[Opening Data under study section]
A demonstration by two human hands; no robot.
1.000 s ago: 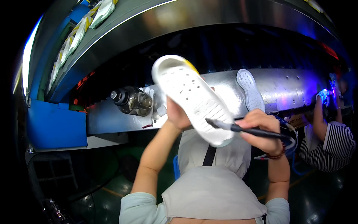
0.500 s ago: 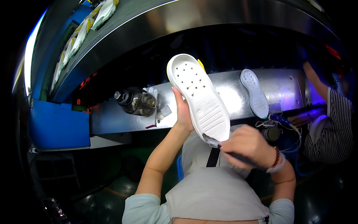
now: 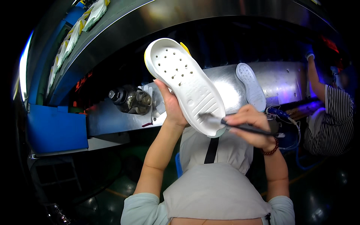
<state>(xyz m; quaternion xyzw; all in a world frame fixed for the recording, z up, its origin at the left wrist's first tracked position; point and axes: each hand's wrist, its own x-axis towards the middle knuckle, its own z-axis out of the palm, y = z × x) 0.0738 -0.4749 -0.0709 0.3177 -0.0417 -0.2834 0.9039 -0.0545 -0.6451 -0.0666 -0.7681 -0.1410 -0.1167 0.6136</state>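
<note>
A white shoe sole (image 3: 200,95) with a raised rim, a cluster of small holes at its far end and yellow at the edge is tilted up before me. My left hand (image 3: 173,107) is closed on its left side, the thumb along the rim. In my right hand (image 3: 251,125) is a brush (image 3: 249,128) with a dark handle. Its bristles, smeared by motion, are over the ridged near end of the sole; whether they touch I cannot tell. A second white sole piece (image 3: 251,86) lies flat on the metal bench, right of the held one.
On the metal bench (image 3: 101,122) at left stands a dark translucent bottle (image 3: 133,99). Further left is a blue box (image 3: 56,129). White-and-yellow pieces (image 3: 77,35) line a belt at upper left. Right of me sit a blue connector with cables (image 3: 279,112) and another person in a striped sleeve (image 3: 337,108).
The held sole has shifted up and left. The brush has moved from the near tip further onto the ridged part, and its handle now points more to the right.
</note>
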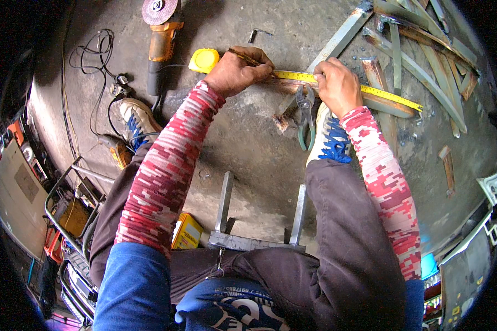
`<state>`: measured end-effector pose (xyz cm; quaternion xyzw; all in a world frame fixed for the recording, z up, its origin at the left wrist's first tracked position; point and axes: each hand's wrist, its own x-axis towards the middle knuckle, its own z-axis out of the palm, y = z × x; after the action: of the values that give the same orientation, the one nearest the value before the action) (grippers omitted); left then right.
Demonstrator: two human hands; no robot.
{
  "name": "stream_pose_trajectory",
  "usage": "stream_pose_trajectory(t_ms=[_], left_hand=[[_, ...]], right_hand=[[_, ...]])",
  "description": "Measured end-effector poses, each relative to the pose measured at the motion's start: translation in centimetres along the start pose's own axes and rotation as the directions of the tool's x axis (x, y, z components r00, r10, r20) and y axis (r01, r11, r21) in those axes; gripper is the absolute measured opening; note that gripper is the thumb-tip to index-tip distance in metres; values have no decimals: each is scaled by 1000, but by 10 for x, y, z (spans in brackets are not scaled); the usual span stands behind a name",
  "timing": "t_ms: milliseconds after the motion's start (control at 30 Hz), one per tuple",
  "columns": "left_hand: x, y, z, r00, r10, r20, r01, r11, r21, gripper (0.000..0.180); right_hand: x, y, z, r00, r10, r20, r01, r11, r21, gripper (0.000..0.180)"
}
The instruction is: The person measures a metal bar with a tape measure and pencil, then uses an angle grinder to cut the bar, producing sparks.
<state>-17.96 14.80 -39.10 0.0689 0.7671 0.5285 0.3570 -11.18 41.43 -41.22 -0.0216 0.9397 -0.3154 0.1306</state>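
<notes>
A yellow tape measure lies beside my left hand, its blade drawn out to the right along a rusty metal bar. Closed fingers of my left hand grip a thin brown pencil-like stick near the blade's start. Farther right, my right hand pinches the blade against the bar, and the blade's end reaches close to the bar's right end. Just left of that hand, pliers with green handles lie jaws up by my right shoe. The left palm's contact with the tape case is hidden.
An angle grinder stands at the upper left, near looping black cords. Angle-iron offcuts pile up at the upper right. A metal stool frame is between my legs, beside a yellow box. Metal racks line the left.
</notes>
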Motion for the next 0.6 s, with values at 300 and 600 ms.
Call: stream_pose_trajectory(t_ms=[300,600], left_hand=[[-39,-7,-48,729,470,-498,-56,766,640,29],[-42,-58,-64,924,258,-283,56,640,766,69]], right_hand=[[9,-12,-18,990,-133,-38,129,987,-99,6],[16,-30,-33,978,-188,-95,156,948,-277,10]])
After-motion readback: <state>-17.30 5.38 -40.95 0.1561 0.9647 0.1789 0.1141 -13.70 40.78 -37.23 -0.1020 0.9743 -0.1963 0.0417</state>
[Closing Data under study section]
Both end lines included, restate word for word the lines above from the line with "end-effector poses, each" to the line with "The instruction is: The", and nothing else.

  "description": "Measured end-effector poses, each relative to the pose measured at the motion's start: translation in centimetres along the start pose's own axes and rotation as the directions of the tool's x axis (x, y, z components r00, r10, r20) and y axis (r01, r11, r21) in those axes; gripper is the absolute measured opening; note that gripper is the thumb-tip to index-tip distance in metres; values have no decimals: each is scaled by 1000, but by 10 for x, y, z (spans in brackets are not scaled); the usual span stands behind a name",
  "timing": "t_ms: milliseconds after the motion's start (control at 30 Hz), one per tuple",
  "columns": "left_hand: x, y, z, r00, r10, r20, r01, r11, r21, gripper (0.000..0.180); right_hand: x, y, z, r00, r10, r20, r01, r11, r21, gripper (0.000..0.180)"
}
The instruction is: The person measures a metal bar with a tape measure and pencil, then uses an angle grinder to cut the bar, producing sparks.

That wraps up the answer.